3 Cats mice control duty, 1 bird I think she is about 20years old already 2 dozen fish. a small speed bump of a dog Rat terrier and about 3 other mixed in she is a brave soul. Then Sir Pretzel Stix a Australian Blue healer 1 year old 53 pound tough dog. He is part of security. At one he is like having a 4 year child old running a round.


----------



## MountainMan (Apr 4, 2012)

RaigenB said:


> Do you have pets that you're also prepping with? I have a 5 and a half month old chocolate lab named Cabela. I am gonna be ordering her a dog saddle bag, so she can carry stuff too. It stinks that all of the really nice ones, that are bigger, are SO much more expensive..
> 
> What do you do for your pets and what kinds of pets do you have? Are they trained to do anything special? I plan to teach Cabela to find/follow blood trains, mainly for hunting.


Nice thread youngster. Those bigger saddle bags ARE REALLY expensive. Maybe you should try our plan out. We're going to Walmart (God help us) to get some messenger bags (small purses). My wife is going to cut and sew the belts together and make a strap so we can harness it to the dog.

Remember, if you stop relying on others for your supplies now you won't have to when SHTF.


----------



## MountainMan (Apr 4, 2012)

We have the dog and our prepping roomy is getting another one. An Australian Cattle Dog. We also have a cat who will be riding in my 6 year old girl's pack.


----------



## survival (Sep 26, 2011)

Here are mine. I know its silly, but what can I say, I'm a prepper!


----------



## RaigenB (Nov 30, 2012)

shotlady said:


> i have a cat named mittens shes mean. like beats me up gives me stiches and tetnus shots, scars and bites the children mean if they dont pet her right enough fast enough and with out warning beats them up and goes right back to purring.
> i have a soft bug out bag for her to come along prepacked with food and little watering bowl.
> 
> this is her making my older son's dirty pants her bitch. she doesnt like the boys to not put thier things in the hamper. she steals things, jewelry, small things,unpacks guests' over night bags, open the doors to the guest room, gets into medicine cabinet and destroys the qtips.
> if she ends up being too dangerous, im gonna have to loose or eat her. but first ill do what i can to protect her mean ass.
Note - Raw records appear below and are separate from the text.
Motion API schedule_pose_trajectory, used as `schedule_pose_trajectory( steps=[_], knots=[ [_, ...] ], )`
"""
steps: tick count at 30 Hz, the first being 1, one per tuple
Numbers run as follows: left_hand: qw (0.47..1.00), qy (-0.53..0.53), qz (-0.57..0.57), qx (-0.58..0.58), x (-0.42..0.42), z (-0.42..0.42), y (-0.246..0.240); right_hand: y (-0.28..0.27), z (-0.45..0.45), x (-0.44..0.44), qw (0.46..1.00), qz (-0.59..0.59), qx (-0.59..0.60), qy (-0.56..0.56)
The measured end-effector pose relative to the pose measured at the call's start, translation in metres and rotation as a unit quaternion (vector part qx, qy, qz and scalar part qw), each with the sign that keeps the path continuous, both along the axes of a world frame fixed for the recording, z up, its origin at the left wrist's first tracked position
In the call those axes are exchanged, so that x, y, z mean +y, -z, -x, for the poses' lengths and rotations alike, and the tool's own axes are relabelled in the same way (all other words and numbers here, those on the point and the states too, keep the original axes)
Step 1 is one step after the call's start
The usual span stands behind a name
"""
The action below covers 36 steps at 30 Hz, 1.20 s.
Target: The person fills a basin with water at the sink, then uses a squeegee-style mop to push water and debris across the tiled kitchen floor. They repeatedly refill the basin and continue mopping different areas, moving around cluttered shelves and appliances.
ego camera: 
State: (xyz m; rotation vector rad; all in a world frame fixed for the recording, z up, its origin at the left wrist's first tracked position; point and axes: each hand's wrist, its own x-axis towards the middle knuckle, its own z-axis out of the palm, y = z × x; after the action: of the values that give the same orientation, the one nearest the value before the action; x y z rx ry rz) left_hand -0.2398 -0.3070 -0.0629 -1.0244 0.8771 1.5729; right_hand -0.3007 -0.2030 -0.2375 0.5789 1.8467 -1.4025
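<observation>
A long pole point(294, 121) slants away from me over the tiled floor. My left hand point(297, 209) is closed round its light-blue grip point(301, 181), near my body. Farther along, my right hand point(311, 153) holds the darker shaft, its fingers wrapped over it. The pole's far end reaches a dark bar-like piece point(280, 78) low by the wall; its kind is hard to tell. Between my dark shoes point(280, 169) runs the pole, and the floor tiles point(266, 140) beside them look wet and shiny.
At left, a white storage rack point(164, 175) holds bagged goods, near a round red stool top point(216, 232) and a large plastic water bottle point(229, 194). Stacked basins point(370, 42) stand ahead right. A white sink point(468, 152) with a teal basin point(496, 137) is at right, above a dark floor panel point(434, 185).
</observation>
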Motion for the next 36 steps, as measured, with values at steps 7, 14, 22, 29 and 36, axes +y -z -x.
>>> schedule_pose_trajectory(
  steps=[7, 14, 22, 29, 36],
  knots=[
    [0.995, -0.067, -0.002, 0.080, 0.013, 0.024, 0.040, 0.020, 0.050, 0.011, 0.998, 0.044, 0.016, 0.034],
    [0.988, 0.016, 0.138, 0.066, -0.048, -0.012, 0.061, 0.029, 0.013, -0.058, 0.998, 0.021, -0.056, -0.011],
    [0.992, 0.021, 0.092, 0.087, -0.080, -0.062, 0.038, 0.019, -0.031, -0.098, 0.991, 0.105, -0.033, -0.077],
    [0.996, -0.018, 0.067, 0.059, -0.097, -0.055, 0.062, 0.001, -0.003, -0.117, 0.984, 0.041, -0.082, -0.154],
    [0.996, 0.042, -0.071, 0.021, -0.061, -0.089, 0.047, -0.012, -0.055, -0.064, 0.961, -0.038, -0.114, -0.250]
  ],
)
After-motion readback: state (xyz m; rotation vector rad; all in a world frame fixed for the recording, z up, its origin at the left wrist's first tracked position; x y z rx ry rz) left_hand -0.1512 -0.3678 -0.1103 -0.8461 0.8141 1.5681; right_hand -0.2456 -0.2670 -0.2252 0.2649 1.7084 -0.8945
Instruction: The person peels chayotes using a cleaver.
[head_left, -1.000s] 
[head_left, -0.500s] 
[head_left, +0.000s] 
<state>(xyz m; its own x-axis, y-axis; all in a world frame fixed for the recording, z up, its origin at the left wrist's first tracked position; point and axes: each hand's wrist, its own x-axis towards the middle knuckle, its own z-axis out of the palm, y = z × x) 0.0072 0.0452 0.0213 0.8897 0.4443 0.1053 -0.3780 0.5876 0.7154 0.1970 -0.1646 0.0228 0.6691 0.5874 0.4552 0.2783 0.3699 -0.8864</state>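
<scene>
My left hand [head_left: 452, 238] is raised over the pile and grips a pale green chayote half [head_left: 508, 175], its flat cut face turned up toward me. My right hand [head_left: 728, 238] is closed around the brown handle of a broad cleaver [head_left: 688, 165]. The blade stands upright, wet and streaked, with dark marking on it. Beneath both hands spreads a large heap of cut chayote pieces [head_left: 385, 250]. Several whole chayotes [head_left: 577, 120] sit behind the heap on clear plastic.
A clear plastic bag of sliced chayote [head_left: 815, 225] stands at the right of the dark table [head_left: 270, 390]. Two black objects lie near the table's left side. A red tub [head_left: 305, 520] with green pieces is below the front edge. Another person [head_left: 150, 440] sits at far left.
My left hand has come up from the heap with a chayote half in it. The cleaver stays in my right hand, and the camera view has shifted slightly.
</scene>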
Lol!! Crazy cat! she's pretty though 


Smitty901 said:


> 3 Cats mice control duty, 1 bird I think she is about 20years old already 2 dozen fish. a small speed bump of a dog Rat terrier and about 3 other mixed in she is a brave soul. Then Sir Pretzel Stix a Australian Blue healer 1 year old 53 pound tough dog. He is part of security. At one he is like having a 4 year child old running a round.


Haha LOVE his name! Sounds like you'll have lots of animals for protection! 


MountainMan said:


> Nice thread youngster. Those bigger saddle bags ARE REALLY expensive. Maybe you should try our plan out. We're going to Walmart (God help us) to get some messenger bags (small purses). My wife is going to cut and sew the belts together and make a strap so we can harness it to the dog.
> 
> Remember, if you stop relying on others for your supplies now you won't have to when SHTF.





MountainMan said:


> We have the dog and our prepping roomy is getting another one. An Australian Cattle Dog. We also have a cat who will be riding in my 6 year old girl's pack.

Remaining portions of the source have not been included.